Segment Start: Data listing

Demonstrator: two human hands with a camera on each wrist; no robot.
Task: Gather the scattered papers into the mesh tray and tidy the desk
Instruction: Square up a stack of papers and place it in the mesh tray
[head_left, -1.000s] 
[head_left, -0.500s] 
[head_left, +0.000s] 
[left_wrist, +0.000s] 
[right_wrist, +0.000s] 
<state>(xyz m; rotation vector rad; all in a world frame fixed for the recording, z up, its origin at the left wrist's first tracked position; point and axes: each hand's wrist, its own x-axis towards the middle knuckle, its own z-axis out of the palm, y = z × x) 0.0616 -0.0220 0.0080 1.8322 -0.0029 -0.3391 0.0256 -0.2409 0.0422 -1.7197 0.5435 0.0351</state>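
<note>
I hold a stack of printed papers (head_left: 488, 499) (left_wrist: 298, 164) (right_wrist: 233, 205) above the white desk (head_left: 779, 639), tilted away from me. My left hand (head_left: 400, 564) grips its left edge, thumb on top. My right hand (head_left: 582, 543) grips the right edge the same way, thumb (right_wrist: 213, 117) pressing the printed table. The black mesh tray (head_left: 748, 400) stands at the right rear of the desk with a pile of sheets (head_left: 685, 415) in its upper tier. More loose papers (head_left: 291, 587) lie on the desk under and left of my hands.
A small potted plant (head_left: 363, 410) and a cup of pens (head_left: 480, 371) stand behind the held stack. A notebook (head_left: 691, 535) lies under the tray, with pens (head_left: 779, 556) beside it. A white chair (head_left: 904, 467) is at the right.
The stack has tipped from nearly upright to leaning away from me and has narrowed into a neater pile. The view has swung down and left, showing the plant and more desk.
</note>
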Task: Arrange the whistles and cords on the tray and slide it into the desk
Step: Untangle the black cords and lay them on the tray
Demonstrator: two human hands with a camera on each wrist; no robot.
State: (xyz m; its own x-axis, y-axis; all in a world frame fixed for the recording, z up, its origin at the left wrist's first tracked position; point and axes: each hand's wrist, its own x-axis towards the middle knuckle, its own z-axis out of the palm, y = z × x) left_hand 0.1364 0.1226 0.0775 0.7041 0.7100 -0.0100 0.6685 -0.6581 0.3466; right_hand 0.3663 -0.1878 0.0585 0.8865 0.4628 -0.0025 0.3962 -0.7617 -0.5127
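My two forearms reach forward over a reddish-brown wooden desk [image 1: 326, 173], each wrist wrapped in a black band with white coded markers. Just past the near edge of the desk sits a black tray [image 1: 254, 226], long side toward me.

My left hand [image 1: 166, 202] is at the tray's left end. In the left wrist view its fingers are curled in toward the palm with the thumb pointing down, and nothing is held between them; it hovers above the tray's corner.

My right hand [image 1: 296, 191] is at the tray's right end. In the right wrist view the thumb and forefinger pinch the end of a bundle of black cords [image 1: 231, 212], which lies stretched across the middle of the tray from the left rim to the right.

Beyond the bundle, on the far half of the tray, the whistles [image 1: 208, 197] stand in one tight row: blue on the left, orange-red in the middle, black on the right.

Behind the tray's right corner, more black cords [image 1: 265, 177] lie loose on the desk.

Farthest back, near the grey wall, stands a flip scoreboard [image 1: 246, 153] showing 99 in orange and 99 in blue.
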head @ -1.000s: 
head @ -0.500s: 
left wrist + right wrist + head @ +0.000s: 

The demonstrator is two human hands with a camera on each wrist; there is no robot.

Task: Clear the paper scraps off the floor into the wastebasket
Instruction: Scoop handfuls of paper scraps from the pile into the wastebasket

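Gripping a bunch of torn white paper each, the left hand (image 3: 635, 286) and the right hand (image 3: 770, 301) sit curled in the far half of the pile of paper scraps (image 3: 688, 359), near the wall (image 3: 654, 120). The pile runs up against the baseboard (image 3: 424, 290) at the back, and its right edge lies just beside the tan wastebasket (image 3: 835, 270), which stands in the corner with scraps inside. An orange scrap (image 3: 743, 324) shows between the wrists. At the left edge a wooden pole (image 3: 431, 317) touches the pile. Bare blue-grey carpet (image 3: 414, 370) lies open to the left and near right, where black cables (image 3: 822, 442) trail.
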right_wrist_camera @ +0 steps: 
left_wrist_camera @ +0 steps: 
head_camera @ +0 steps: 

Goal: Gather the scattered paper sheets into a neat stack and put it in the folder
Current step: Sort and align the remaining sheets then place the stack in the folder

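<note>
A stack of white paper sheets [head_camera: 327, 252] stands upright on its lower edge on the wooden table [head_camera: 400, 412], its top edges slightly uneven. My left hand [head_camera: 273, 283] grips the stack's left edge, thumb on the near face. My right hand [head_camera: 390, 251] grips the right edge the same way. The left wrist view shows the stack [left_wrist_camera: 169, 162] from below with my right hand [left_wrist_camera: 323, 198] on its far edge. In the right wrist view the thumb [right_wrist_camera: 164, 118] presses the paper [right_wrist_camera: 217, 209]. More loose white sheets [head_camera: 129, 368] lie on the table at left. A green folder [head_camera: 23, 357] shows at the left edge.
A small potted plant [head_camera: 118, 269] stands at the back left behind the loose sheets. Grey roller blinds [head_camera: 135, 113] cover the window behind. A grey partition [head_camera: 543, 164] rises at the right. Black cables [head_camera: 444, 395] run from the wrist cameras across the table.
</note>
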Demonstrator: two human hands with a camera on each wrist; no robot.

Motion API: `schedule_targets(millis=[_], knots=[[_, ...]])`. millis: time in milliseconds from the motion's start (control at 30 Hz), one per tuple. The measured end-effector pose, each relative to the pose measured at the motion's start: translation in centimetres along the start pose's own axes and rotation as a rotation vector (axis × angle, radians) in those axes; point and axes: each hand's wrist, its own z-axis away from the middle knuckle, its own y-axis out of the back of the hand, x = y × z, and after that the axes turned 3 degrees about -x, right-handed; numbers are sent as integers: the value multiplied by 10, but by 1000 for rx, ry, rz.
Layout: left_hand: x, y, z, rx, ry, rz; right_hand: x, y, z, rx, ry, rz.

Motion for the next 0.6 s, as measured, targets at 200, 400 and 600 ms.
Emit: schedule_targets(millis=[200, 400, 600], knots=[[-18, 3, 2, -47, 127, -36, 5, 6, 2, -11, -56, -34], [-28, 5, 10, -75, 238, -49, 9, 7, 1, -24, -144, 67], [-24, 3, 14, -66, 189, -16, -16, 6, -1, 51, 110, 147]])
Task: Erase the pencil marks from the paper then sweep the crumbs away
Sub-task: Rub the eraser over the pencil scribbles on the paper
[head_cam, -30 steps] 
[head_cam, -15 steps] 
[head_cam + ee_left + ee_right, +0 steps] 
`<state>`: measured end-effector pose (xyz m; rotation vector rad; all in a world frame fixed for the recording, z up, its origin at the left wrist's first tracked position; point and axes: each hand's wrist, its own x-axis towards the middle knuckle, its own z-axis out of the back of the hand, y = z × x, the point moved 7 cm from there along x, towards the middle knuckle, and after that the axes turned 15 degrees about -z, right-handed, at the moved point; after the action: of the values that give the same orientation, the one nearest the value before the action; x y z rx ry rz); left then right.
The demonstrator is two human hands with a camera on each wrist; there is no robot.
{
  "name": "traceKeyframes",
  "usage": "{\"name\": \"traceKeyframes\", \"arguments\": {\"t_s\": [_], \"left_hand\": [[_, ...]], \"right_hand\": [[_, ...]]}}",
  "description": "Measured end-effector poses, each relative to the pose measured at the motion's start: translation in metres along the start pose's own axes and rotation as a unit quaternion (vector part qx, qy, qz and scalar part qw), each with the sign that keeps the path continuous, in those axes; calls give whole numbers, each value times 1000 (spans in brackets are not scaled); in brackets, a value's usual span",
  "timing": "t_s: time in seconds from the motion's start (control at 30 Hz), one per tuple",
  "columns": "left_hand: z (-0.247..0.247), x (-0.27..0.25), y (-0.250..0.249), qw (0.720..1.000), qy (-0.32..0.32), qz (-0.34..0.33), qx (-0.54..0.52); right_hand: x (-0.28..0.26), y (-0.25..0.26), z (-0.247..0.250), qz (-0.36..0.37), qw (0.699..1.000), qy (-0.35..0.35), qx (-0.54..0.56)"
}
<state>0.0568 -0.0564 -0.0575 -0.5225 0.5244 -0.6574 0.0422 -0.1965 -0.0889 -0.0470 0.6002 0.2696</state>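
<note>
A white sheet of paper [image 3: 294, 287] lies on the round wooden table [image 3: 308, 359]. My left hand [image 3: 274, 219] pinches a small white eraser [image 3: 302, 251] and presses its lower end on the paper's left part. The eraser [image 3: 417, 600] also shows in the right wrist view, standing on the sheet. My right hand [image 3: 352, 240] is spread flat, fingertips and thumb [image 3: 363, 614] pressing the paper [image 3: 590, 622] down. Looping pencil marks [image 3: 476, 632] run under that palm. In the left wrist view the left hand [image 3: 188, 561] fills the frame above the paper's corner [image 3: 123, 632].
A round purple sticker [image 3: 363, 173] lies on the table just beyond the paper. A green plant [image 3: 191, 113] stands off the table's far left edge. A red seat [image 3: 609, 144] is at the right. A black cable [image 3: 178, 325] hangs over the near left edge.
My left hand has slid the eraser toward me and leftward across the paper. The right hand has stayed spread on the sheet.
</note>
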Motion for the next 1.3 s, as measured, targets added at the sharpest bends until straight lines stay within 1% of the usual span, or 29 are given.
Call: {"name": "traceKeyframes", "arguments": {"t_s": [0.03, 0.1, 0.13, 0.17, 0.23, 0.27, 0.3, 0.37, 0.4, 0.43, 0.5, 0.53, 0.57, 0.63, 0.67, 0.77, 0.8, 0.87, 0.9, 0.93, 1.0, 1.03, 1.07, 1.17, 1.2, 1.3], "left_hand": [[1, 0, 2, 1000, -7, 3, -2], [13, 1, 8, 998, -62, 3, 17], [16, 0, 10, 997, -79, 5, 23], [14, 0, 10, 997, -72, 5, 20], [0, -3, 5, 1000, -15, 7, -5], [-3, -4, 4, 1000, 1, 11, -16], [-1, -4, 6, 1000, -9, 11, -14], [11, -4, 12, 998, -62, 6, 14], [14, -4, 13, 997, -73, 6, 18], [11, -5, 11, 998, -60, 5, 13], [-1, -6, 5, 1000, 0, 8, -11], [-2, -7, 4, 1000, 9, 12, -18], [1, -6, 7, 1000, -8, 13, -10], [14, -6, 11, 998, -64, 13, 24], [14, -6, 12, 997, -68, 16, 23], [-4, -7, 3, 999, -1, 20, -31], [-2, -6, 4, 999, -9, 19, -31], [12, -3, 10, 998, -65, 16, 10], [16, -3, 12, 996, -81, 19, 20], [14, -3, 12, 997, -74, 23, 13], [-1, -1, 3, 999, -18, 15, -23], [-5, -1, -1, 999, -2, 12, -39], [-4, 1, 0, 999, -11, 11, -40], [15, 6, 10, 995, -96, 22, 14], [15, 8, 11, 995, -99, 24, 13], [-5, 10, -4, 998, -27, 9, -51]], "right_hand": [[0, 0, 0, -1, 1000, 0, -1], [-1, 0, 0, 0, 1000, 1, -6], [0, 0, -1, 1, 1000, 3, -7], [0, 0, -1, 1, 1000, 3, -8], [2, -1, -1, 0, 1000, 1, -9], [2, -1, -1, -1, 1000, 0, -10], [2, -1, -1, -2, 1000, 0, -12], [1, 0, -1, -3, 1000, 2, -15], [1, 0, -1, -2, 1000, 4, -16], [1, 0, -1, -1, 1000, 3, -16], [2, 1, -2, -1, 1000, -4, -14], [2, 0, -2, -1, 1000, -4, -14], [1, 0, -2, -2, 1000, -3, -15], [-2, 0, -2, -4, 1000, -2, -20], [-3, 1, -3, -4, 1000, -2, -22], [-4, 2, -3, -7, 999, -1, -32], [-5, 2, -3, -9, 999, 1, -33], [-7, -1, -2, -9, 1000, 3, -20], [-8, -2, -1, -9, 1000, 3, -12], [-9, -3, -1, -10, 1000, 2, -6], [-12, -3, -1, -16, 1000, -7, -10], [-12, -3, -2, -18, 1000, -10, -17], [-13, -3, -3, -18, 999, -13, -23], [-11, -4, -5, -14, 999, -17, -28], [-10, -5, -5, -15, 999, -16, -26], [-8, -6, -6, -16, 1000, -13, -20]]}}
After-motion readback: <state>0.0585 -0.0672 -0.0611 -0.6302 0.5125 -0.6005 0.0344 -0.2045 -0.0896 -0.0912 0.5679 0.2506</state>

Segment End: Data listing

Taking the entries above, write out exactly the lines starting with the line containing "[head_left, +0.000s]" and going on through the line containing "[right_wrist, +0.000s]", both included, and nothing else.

[head_left, +0.000s] 
[left_wrist, +0.000s] 
[right_wrist, +0.000s] 

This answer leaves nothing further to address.